■ TASK DESCRIPTION ■
Would you set down each line of the data below exactly?
════
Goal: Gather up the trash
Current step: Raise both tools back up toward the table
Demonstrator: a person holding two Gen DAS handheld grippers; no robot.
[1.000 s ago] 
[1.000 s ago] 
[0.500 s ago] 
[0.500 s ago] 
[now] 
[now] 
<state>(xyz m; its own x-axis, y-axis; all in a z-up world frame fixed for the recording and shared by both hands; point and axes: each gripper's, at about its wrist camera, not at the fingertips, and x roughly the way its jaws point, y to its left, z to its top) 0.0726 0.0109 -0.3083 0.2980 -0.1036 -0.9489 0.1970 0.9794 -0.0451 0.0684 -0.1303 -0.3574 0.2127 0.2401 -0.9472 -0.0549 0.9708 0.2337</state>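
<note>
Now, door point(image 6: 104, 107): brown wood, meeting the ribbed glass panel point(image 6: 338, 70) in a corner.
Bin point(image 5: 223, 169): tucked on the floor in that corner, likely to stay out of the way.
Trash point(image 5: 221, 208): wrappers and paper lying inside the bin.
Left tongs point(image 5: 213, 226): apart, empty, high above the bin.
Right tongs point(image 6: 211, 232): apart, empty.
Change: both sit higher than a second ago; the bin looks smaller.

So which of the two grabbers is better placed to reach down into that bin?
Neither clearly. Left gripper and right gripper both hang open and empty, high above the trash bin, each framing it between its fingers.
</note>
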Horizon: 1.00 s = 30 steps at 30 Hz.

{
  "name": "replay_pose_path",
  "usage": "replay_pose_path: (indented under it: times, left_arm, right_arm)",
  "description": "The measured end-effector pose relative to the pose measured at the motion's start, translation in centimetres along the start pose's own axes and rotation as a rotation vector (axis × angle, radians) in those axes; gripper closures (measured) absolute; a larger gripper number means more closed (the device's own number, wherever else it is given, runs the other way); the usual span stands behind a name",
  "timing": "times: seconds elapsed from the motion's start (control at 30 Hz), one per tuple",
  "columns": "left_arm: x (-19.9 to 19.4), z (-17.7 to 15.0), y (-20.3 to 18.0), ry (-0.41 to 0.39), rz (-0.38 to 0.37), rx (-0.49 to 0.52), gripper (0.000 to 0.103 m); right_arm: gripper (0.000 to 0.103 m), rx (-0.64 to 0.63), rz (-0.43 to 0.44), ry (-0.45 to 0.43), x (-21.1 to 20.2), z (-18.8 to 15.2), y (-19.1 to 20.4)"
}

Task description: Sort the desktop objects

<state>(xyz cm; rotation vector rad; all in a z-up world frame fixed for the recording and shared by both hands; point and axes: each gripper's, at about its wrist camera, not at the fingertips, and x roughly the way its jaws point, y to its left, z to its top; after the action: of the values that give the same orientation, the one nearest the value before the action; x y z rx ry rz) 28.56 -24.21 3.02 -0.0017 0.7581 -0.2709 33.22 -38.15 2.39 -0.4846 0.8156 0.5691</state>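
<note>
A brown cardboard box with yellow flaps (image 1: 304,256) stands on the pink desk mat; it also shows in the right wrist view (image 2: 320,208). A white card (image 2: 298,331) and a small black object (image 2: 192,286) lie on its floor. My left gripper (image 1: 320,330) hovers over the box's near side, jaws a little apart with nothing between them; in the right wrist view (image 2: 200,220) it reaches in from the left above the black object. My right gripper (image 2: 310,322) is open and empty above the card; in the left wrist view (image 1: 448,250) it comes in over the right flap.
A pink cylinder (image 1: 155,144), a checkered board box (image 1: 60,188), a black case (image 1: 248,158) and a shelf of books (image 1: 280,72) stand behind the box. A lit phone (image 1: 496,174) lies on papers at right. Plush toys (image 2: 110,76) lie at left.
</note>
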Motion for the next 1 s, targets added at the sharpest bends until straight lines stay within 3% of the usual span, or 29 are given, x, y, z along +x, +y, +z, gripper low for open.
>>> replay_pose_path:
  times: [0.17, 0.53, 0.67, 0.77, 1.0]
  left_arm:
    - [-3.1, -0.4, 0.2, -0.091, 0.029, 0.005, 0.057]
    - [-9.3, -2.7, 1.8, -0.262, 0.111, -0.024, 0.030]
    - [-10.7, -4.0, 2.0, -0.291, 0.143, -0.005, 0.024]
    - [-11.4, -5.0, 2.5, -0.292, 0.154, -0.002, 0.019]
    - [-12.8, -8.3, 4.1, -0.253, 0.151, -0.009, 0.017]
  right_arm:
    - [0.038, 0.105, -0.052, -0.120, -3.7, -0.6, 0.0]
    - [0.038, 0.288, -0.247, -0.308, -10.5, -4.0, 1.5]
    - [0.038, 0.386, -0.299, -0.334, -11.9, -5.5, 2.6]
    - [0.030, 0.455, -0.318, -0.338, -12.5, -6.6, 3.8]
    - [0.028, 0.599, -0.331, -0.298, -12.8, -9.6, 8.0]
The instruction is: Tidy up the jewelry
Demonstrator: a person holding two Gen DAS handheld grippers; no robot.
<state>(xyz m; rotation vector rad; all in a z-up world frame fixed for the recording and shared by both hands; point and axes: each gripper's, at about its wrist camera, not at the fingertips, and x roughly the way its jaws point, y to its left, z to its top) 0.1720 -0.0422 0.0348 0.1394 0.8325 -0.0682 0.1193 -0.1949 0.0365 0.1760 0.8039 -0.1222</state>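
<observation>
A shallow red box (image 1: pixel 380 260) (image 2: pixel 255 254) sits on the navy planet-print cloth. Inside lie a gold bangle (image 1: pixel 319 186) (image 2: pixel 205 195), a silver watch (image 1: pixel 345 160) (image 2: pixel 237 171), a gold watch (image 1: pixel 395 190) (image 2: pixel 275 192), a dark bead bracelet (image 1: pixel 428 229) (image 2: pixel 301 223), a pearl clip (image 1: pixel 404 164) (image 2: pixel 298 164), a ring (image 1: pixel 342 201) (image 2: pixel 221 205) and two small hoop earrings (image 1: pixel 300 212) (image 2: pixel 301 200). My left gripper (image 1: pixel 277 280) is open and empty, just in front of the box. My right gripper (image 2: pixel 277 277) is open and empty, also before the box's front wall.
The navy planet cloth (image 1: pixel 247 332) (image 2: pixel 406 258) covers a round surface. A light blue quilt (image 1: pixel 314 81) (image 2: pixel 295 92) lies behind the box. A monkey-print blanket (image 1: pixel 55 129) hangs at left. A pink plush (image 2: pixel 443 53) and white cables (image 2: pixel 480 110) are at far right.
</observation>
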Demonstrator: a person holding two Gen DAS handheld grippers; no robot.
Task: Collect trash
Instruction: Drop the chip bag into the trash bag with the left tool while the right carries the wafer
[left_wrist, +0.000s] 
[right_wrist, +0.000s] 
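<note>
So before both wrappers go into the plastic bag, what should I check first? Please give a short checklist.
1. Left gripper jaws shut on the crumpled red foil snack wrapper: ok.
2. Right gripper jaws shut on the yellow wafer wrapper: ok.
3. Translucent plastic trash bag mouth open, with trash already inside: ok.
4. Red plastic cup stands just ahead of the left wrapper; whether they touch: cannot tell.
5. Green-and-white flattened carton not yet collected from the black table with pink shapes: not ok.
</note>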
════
■ ANSWER FOR THIS EXERCISE ■
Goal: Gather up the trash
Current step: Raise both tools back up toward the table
Demonstrator: a person holding two Gen DAS handheld grippers; no robot.
[1.000 s ago] 
[1.000 s ago] 
[0.500 s ago] 
[0.500 s ago] 
[now] 
[now] 
<state>(xyz m; its own x-axis, y-axis; all in a z-up world frame fixed for the recording and shared by both hands; point and axes: each gripper's, at about its wrist camera, not at the fingertips, and x roughly the way its jaws point, y to its left, z to its top) 0.0726 0.0109 -0.3083 0.2980 -0.1036 -0.9489 0.1970 0.9794 -0.0451 0.0684 -0.1303 -0.3574 0.2127 0.2401 -0.9472 -0.0549 0.9708 0.2337</state>
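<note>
Now, door point(image 6: 104, 107): brown wood, meeting the ribbed glass panel point(image 6: 338, 70) in a corner.
Bin point(image 5: 223, 169): tucked on the floor in that corner, likely to stay out of the way.
Trash point(image 5: 221, 208): wrappers and paper lying inside the bin.
Left tongs point(image 5: 213, 226): apart, empty, high above the bin.
Right tongs point(image 6: 211, 232): apart, empty.
Change: both sit higher than a second ago; the bin looks smaller.

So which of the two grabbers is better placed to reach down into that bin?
Neither clearly. Left gripper and right gripper both hang open and empty, high above the trash bin, each framing it between its fingers.
</note>
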Horizon: 1.00 s = 30 steps at 30 Hz.

{
  "name": "replay_pose_path",
  "usage": "replay_pose_path: (indented under it: times, left_arm, right_arm)",
  "description": "The measured end-effector pose relative to the pose measured at the motion's start, translation in centimetres along the start pose's own axes and rotation as a rotation vector (axis × angle, radians) in those axes; gripper closures (measured) absolute; a larger gripper number means more closed (the device's own number, wherever else it is given, runs the other way); the usual span stands behind a name",
  "timing": "times: seconds elapsed from the motion's start (control at 30 Hz), one per tuple",
  "columns": "left_arm: x (-19.9 to 19.4), z (-17.7 to 15.0), y (-20.3 to 18.0), ry (-0.41 to 0.39), rz (-0.38 to 0.37), rx (-0.49 to 0.52), gripper (0.000 to 0.103 m); right_arm: gripper (0.000 to 0.103 m), rx (-0.64 to 0.63), rz (-0.43 to 0.44), ry (-0.45 to 0.43), x (-21.1 to 20.2), z (-18.8 to 15.2), y (-19.1 to 20.4)"
}

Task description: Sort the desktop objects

<state>(xyz cm; rotation vector rad; all in a z-up world frame fixed for the recording and shared by both hands; point and axes: each gripper's, at about its wrist camera, not at the fingertips, and x roughly the way its jaws point, y to its left, z to its top; after the action: of the values that give the same orientation, the one nearest the value before the action; x y z rx ry rz) 28.56 -24.21 3.02 -0.0017 0.7581 -0.2709 33.22 -38.15 2.39 -0.4846 0.8156 0.5691</state>
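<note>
A brown cardboard box with yellow flaps (image 1: 304,256) stands on the pink desk mat; it also shows in the right wrist view (image 2: 320,208). A white card (image 2: 298,331) and a small black object (image 2: 192,286) lie on its floor. My left gripper (image 1: 320,330) hovers over the box's near side, jaws a little apart with nothing between them; in the right wrist view (image 2: 200,220) it reaches in from the left above the black object. My right gripper (image 2: 310,322) is open and empty above the card; in the left wrist view (image 1: 448,250) it comes in over the right flap.
A pink cylinder (image 1: 155,144), a checkered board box (image 1: 60,188), a black case (image 1: 248,158) and a shelf of books (image 1: 280,72) stand behind the box. A lit phone (image 1: 496,174) lies on papers at right. Plush toys (image 2: 110,76) lie at left.
</note>
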Motion for the next 1 s, targets added at the sharpest bends until straight lines stay within 3% of the usual span, or 29 are given, x, y, z along +x, +y, +z, gripper low for open.
>>> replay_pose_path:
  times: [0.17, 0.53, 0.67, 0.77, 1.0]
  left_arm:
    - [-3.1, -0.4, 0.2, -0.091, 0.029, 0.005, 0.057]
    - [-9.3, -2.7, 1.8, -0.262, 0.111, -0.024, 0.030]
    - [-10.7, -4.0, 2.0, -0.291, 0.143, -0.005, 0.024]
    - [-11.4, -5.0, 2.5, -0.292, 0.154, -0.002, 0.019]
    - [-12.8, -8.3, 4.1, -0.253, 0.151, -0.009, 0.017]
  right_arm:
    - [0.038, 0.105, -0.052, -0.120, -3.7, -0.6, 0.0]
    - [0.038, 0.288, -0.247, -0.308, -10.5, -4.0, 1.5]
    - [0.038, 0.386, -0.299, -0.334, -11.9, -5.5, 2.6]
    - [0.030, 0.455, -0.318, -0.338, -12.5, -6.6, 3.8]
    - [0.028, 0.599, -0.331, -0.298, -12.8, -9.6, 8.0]
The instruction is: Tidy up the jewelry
Demonstrator: a person holding two Gen DAS handheld grippers; no robot.
<state>(xyz m; rotation vector rad; all in a z-up world frame fixed for the recording and shared by both hands; point and axes: each gripper's, at about its wrist camera, not at the fingertips, and x roughly the way its jaws point, y to its left, z to its top) 0.1720 -0.0422 0.0348 0.1394 0.8325 -0.0682 0.1193 -0.1949 0.0365 0.1760 0.8039 -0.1222</state>
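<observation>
A shallow red box (image 1: pixel 380 260) (image 2: pixel 255 254) sits on the navy planet-print cloth. Inside lie a gold bangle (image 1: pixel 319 186) (image 2: pixel 205 195), a silver watch (image 1: pixel 345 160) (image 2: pixel 237 171), a gold watch (image 1: pixel 395 190) (image 2: pixel 275 192), a dark bead bracelet (image 1: pixel 428 229) (image 2: pixel 301 223), a pearl clip (image 1: pixel 404 164) (image 2: pixel 298 164), a ring (image 1: pixel 342 201) (image 2: pixel 221 205) and two small hoop earrings (image 1: pixel 300 212) (image 2: pixel 301 200). My left gripper (image 1: pixel 277 280) is open and empty, just in front of the box. My right gripper (image 2: pixel 277 277) is open and empty, also before the box's front wall.
The navy planet cloth (image 1: pixel 247 332) (image 2: pixel 406 258) covers a round surface. A light blue quilt (image 1: pixel 314 81) (image 2: pixel 295 92) lies behind the box. A monkey-print blanket (image 1: pixel 55 129) hangs at left. A pink plush (image 2: pixel 443 53) and white cables (image 2: pixel 480 110) are at far right.
</observation>
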Demonstrator: a person holding two Gen DAS handheld grippers; no robot.
Task: Collect trash
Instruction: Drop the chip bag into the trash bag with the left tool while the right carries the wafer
[left_wrist, +0.000s] 
[right_wrist, +0.000s] 
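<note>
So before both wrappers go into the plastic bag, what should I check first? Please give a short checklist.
1. Left gripper jaws shut on the crumpled red foil snack wrapper: ok.
2. Right gripper jaws shut on the yellow wafer wrapper: ok.
3. Translucent plastic trash bag mouth open, with trash already inside: ok.
4. Red plastic cup stands just ahead of the left wrapper; whether they touch: cannot tell.
5. Green-and-white flattened carton not yet collected from the black table with pink shapes: not ok.
</note>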

The exercise was answered in full.